Всерьез говорила Амина или хотела насмеяться над доверчивостью Дальберга, этот вопрос трудно решить. Однако ж ее голос, ее взгляд, ее движения — все казалось подлинным.

— Ревность, заставившая меня послать портрет, послужила мне плохой советчицей: она доставила мне только вашу ненависть, — прибавила Амина с искусно приглушенным вздохом; если бы я знала, что вы до такой степени влюблены, то, уж конечно, не пыталась бы овладеть сердцем — увы! — слишком хорошо огражденным.

Мы должны признаться, что Дальберг, которому Клара в продолжение шести недель не подавала никакого знака жизни и даже не показывала своей тени за шторой, в эту минуту находил Амину уже не так чудовищно злой, как сначала: всякий человек легко прощает самые черные поступки, если они хоть с какой-нибудь стороны льстят его самолюбию.

— Что сделано, то сделано, — продолжала Амина, — вы, конечно, потеряли уже всякую надежду снова снискать милость мадемуазель Клары и ее отца. Впрочем, Клара вовсе не любила вас. Употребила ли она хоть малейшее старание увидеть вас? Написала ли она вам хоть одно слово? Имела ли она хоть малейшее сострадание к вашему горю? Эти смиренные девушки чертовски злопамятны и мстительны: она вам никогда не простит.
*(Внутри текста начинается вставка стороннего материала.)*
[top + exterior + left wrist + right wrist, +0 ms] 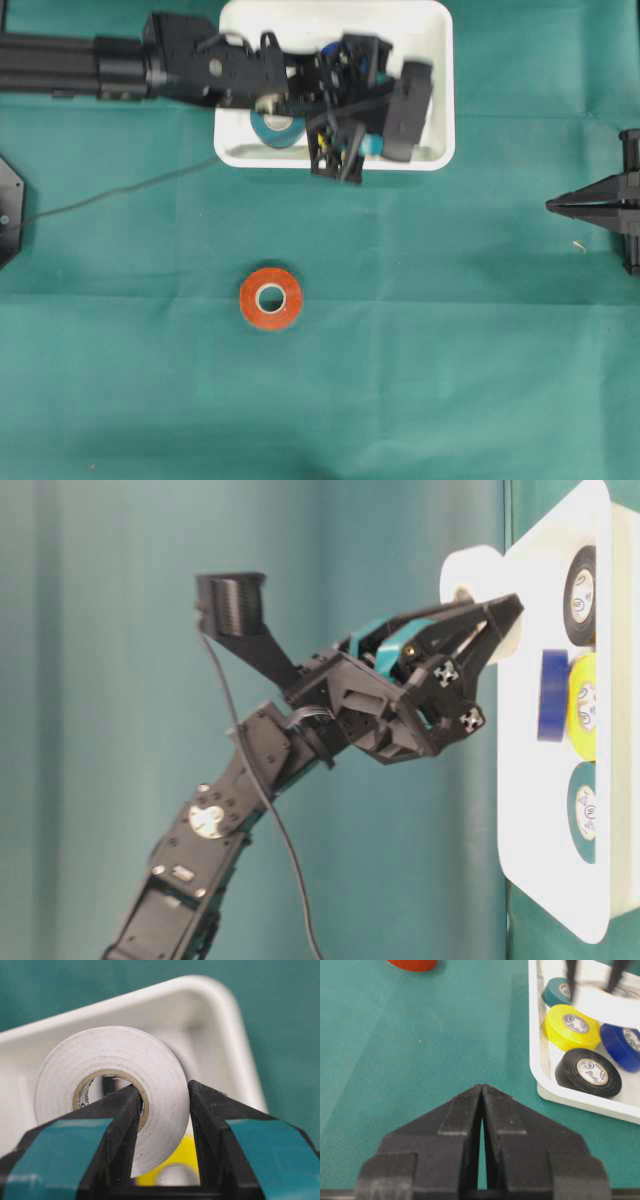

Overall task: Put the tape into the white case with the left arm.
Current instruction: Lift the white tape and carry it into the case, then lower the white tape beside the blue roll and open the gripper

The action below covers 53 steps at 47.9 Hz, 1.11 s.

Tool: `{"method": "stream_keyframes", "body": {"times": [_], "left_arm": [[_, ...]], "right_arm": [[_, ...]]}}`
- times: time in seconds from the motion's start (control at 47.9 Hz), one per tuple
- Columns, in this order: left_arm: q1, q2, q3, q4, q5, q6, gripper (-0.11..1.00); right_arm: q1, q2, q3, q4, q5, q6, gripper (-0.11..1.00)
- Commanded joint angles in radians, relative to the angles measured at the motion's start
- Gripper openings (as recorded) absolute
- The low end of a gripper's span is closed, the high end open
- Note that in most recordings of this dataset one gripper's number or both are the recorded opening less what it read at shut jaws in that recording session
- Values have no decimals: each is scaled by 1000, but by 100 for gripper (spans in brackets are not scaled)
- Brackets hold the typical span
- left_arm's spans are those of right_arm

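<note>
I hold the white tape roll [107, 1095] in the left gripper [162, 1105], one finger through its core and one outside, pinching the wall above the white case [235, 1025]. Risk: the case already holds the yellow roll [570, 1025], blue roll [622, 1045] and black roll [590, 1072]; released here, the white roll may land on them, tip or roll. The right gripper [482, 1095] sits closed, well apart.

An orange tape roll [270, 298] lies flat on the green cloth [450, 350].

tape roll [107, 1090] in left hand [162, 1110] above case [235, 1035], four rolls [572, 1025] inside
</note>
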Motion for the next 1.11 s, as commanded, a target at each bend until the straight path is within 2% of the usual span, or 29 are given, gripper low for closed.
{"method": "stream_keyframes", "body": {"times": [0.0, 0.125, 0.313, 0.647, 0.689, 0.835, 0.898, 0.96, 1.086], "left_arm": [[21, -12, -21, 0, -21, -5, 29], [46, 0, -23, 0, -23, -3, 29], [52, 14, -31, 0, -23, -3, 29], [52, 31, -34, 0, -23, -5, 29], [52, 31, -34, 0, -23, -3, 36], [48, 28, -32, -2, -26, -8, 79], [44, 21, -32, -2, -28, -11, 93], [38, 17, -32, -2, -31, -11, 99], [20, 5, -31, -2, -38, -11, 99]], "right_arm": [[-2, 6, -8, -3, -11, -2, -9], [-2, 6, -6, -8, -9, -3, -9], [-2, 6, -6, -40, -11, -2, -9], [-2, 6, -6, -41, -11, 0, -9], [-2, 6, -6, -41, -11, 0, -9], [-2, 6, -6, -41, -9, 0, -9], [-2, 6, -6, -41, -11, 0, -9], [-2, 6, -6, -41, -9, 0, -9], [-2, 6, -6, -43, -11, 0, -9]]}}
Дальберг уже несколько раз повторял себе почти то же самое, что говорила Амина. Признавая всю законность негодования Клары, он находил, однако ж, что она уж слишком добросовестно исполняет приказания отца.
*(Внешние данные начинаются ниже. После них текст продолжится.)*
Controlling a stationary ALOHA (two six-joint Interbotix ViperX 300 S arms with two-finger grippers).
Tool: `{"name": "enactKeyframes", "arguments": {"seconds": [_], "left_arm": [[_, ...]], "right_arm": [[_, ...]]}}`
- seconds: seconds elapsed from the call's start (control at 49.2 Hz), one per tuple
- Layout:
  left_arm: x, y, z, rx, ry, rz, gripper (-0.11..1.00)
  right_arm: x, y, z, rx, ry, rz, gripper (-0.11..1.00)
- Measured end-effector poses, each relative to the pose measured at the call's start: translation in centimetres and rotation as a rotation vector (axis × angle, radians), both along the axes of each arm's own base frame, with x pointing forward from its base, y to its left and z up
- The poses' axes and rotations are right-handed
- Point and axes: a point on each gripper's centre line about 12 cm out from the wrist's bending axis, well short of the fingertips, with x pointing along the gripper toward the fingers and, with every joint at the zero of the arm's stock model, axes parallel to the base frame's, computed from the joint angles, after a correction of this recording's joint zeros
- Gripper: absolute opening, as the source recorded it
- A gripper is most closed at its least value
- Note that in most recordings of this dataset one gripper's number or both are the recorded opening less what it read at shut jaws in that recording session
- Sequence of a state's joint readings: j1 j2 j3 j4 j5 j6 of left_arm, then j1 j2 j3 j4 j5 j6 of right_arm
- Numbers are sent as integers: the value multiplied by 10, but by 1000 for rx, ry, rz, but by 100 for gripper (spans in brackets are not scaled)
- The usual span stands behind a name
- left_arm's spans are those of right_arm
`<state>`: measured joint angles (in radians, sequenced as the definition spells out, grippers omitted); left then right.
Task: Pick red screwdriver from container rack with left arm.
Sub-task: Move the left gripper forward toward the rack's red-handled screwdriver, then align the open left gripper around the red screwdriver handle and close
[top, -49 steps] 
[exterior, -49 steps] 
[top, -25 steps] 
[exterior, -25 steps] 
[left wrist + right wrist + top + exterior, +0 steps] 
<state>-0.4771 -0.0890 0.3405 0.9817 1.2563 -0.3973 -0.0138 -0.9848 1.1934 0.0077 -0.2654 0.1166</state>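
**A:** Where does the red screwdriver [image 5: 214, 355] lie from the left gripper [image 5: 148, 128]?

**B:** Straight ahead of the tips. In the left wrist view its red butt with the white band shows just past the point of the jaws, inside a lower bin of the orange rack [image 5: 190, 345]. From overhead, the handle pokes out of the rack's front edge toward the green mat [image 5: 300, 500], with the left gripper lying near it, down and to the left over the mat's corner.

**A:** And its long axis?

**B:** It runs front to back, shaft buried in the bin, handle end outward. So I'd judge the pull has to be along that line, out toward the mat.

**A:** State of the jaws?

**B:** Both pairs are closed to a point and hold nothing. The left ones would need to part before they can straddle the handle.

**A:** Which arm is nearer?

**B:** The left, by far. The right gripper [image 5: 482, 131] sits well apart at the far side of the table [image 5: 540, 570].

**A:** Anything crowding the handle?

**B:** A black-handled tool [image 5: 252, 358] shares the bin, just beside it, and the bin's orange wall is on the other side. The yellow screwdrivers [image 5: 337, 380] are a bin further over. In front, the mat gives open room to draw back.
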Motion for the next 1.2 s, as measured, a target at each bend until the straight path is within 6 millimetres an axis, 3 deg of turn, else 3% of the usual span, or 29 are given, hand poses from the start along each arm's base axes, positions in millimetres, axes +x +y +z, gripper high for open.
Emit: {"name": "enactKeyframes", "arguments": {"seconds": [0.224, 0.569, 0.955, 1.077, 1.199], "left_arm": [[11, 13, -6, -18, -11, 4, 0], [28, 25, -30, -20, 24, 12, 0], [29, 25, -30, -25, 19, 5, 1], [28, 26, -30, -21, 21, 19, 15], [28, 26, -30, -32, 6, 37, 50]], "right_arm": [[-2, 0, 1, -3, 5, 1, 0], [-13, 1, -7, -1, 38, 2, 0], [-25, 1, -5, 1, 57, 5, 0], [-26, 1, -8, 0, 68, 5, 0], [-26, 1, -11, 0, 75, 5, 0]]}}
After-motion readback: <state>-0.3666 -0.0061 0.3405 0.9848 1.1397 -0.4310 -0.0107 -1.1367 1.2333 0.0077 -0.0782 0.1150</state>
— Сколько же времени вы намерены бродить по городу с элегическим видом? Ваши усы худо подстрижены; волосы не завиты, вы два месяца не меняли жилет. Вы носите на себе все признаки нравственного растления. Вы уже слишком во зло употребляете право несчастного влюбленного одеваться небрежно. Еще неделя, и вы сделаетесь смешны, предупреждаю вас.

Дальберг взглянул в зеркало и действительно нашел некоторые недостатки в изяществе своего костюма.
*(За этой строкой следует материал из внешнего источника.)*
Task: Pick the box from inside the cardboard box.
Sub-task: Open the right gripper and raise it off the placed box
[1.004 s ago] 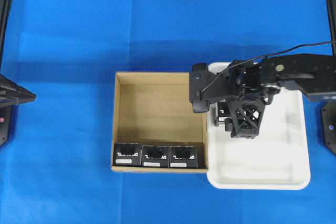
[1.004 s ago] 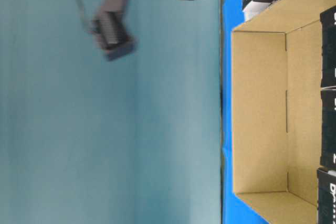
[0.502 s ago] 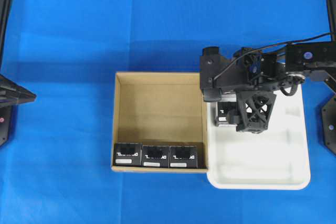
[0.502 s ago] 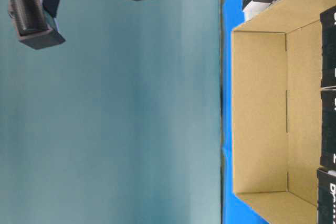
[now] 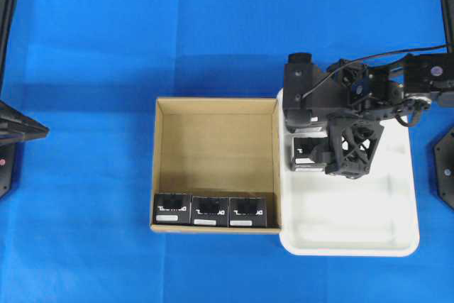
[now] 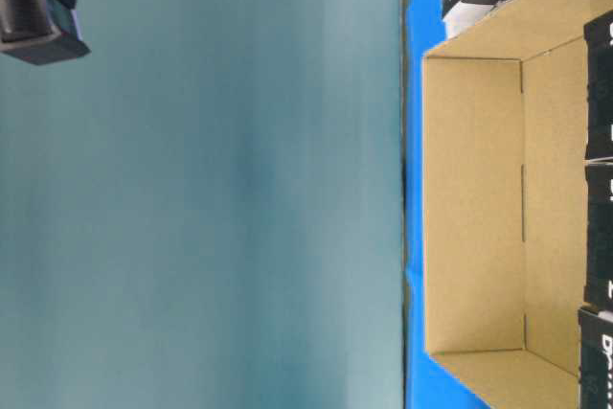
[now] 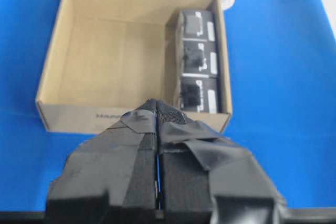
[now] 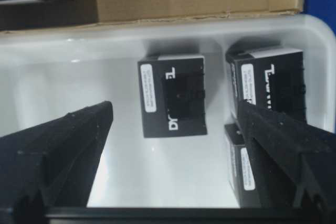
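The right arm has pulled back from the carton (image 5: 216, 163) edge toward 3 o'clock and now hangs over the tray (image 5: 355, 239). Its fingers (image 8: 63, 145) are spread wide and empty, above a box (image 8: 173, 102) already lying in the tray. I judge one transfer is finished; three boxes (image 5: 211, 210) remain in a row along the carton's 6 o'clock wall. The right wrist view shows two more boxes in the tray, which the arm hides from overhead. The left fingers (image 7: 144, 156) are pressed together.
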Controlling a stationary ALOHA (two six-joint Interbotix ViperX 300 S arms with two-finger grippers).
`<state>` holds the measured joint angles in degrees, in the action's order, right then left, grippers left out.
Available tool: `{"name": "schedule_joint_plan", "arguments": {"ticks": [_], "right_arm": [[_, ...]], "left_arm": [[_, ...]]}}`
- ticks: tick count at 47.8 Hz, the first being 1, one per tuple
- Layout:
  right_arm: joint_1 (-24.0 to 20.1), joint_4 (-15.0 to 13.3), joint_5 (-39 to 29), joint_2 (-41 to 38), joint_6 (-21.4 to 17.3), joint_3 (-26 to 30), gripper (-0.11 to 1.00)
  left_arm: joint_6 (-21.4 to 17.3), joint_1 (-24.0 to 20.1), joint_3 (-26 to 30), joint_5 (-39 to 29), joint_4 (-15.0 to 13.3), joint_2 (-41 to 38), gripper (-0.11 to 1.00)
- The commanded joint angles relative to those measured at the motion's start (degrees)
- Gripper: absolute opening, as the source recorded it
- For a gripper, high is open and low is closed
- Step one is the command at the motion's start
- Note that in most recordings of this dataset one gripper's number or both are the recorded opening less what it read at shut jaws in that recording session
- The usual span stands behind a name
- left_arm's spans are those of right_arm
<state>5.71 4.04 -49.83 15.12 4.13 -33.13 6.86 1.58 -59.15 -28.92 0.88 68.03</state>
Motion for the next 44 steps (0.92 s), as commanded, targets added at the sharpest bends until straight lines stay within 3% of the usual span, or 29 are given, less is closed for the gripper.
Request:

— Клара лучше вас распорядилась: она уже нашла себе утешение.

— Это невозможно! — вскричал Дальберг.

— Какое у вас наивное самолюбие! А я вам скажу, что можно даже предвидеть, кто будет вашим преемником у этой невинной и мстительной особы. Вы, разумеется, понимаете, что Депре не намерен оставить мамзель Клару старой девой. Вы не единственный жених под солнцем. А коли вас забыли, забудьте и вы. Вы опять скажете, что я злая женщина, но если хотите отправиться со мной в оперу, я вам, кроме нового балета, покажу зрелище, которое исцелит вас от вашей несчастной страсти и разрешит клятвы верности, которые вы дали вашей обожаемой.

— Что вы хотите сказать? Вы хотите испугать меня?

— Так вас можно испугать? Вы так мало доверяете любви молоденькой честной девушки, воспитанной в монастыре, девушке, с которой вы меняетесь портретами и локонами волос? Вы трепещете с первого слова, которое вам говорят; пугаетесь испытания; не смеете подвергнуть это чистое золото пробе, со страху, чтобы оно не оказалось поддельным? Поедемте в оперу?

— Еду, — отвечал Дальберг.

— Ну, хорошо, я переоденусь и заеду за вами. Будьте готовы.

Через час грум Тоби пришел доложить, что барыня ждет в карете у подъезда.

Наряд на Амине был удивительно легкий. Стройный гибкий стан ее окутывала тарлатановая дымка; в волосах фантастический ярко-розовый цветок с зелеными блестящими листочками. Она была так очаровательна, что Дальберг не понимал уже, как мог быть суровым с такой прелестью. Когда речь идет о том, чтобы довести соперницу до отчаяния, женщины находят дивные, неведомые красоты, которые и служат им только на один такой день.

Едва Дальберг уселся подле Амины в бенуаре, дверь противоположной ложи в первом ярусе отворилась: вошла девушка и двое мужчин, — Клара, ее отец и Рудольф.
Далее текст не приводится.